Colonel Brentham soon showed the Belgians he was not there as an encumbrance, as a tiresome elderly guest. His knowledge of Bantu tongues enabled him to pick up a smattering of Bangala, the _lingua franca_ of the Congolese soldiery. He worked in his shirtsleeves and in football shorts at every emergency, knew something about steamer engines, shot for the pot, drilled recruits, and evidently knew the Germans' position and resources thoroughly. By the time the swelling contingent of reinforcements had reached Stanley Falls he, was voted the nicest Englishman--_point de morgue, simple et instruit, ban garcon jusqu'au bout des angles_--they had ever met. Between Stanley Falls and Tanganyika he was very ill and nearly died of black-water fever; but pulled through, thanks to Omari's nursing, and reached Ujiji a yellow spectre, after the Belgians had in several actions on the lake and on shore gained possession of Tanganyika. They had been marvellously helped by a naval contingent sent out by the British Admiralty through Nyasaland. It was a joy which conduced to Brentham's recovery to meet the brave, jolly, resourceful British naval officers and picked seamen. In some way it righted his own position. He felt less a lonely Don Quixote, a solitary specimen of the British allies of Belgium.

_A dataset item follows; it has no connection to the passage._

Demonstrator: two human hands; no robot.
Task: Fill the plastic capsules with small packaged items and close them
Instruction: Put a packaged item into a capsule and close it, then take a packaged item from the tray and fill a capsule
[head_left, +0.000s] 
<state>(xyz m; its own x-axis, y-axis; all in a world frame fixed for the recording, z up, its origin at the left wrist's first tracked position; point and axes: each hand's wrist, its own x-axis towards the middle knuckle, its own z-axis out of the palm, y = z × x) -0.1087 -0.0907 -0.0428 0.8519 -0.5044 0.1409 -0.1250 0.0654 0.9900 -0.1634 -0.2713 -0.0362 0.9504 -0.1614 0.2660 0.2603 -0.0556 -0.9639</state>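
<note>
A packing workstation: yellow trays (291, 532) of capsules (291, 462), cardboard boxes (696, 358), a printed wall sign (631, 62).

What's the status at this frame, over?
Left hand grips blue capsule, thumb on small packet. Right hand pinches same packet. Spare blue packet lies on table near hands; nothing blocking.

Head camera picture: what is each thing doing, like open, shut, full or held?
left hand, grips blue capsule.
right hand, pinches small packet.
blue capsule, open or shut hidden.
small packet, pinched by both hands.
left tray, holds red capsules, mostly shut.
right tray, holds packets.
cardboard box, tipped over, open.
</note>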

The year 1915 had been the nadir of his life. Cut off from all news--he was not to know for another year that his sons were both dead, John, shot through the head in a maize plantation outside Tanga, and Ambrose, who had enlisted a month after his father's departure, blown to pieces by a shell at Ypres; not to know how his sister and his daughters were faring; whether the British Empire still stood firm, and what people said or thought about his own disappearance. He was often sick, tired, lonely, with little to read, and his thoughts a torture to him; for they dwelt on the remembering of happier things. He wished at times he might have in humdrum daily life the delusions that came to him in dreams or in attacks of fever; that Lucy was once more by his side, that Sibyl had sat by him, that Maud or Maurice or Mrs. Stott had come into his wretched palm-leaf hut.

From Ujiji to Tabora he fought alongside the Belgian Negro army, feeling every step he took eastward more and more at home. He nearly cried with joy at finding himself once more among the Wanyamwezi and actually recognizing among those who came forward to offer their services against the Germans a few of the men who had been his soldier-porters in bygone days.